Recovery After Extraction
The first two days involve the most discomfort. You’ll have a blood clot forming in each socket, moderate swelling, and possibly some bruising along the jaw. Gauze and gentle pressure control the bleeding for the first few hours.
Swelling usually peaks around day three to five, then starts to fade. You may notice a white or yellowish film forming over the socket during this window. That’s a normal protective layer called fibrin, not a sign of infection. By days six through fourteen, the gum tissue is closing, redness is fading, and eating gets noticeably easier. Dissolvable stitches are usually gone by the end of the second week. By weeks three to four, the socket is filling in with new tissue and visible healing is well advanced, though some minor numbness or unevenness can linger.

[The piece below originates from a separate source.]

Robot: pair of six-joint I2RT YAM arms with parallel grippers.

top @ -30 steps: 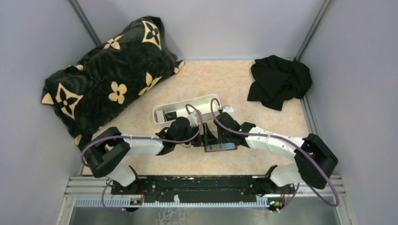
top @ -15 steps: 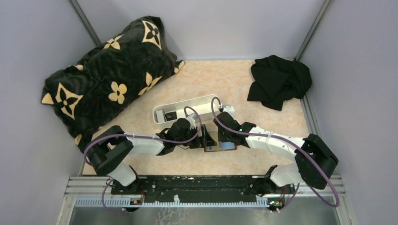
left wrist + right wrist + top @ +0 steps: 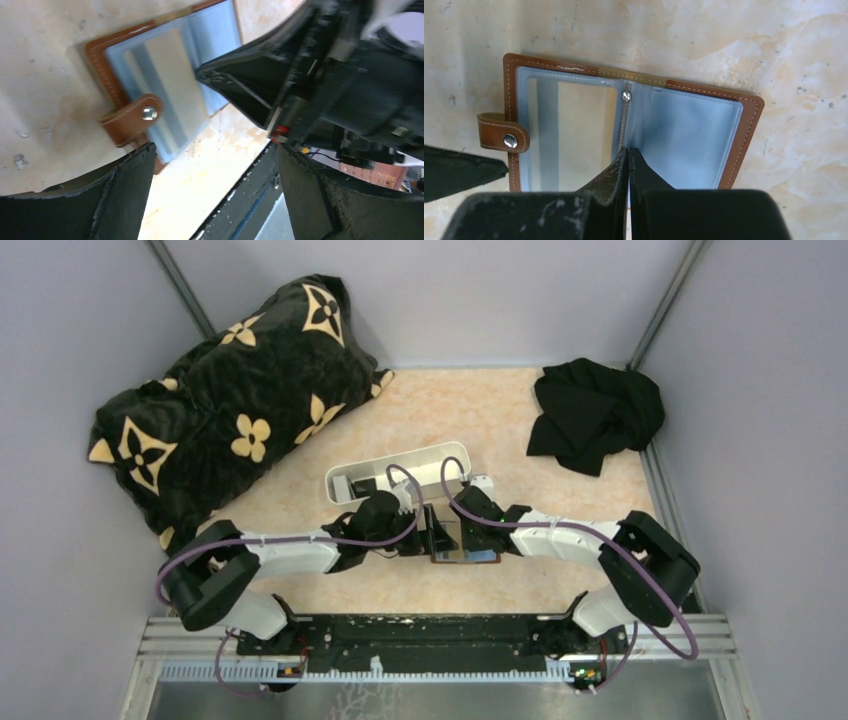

Stick to soft foods and avoid anything crunchy, sharp, or sticky until the area has healed. Do not use a straw for at least a week, since the suction can pull the blood clot out of the socket and lead to a painful complication called dry socket. Smoking dramatically increases this risk: dry socket occurs in about 12% of smokers after extraction compared to 4% of nonsmokers. Keeping your mouth clean is one of the most effective ways to prevent complications, as bacteria can break down the clot. Gentle salt water rinses starting 24 hours after surgery help with this.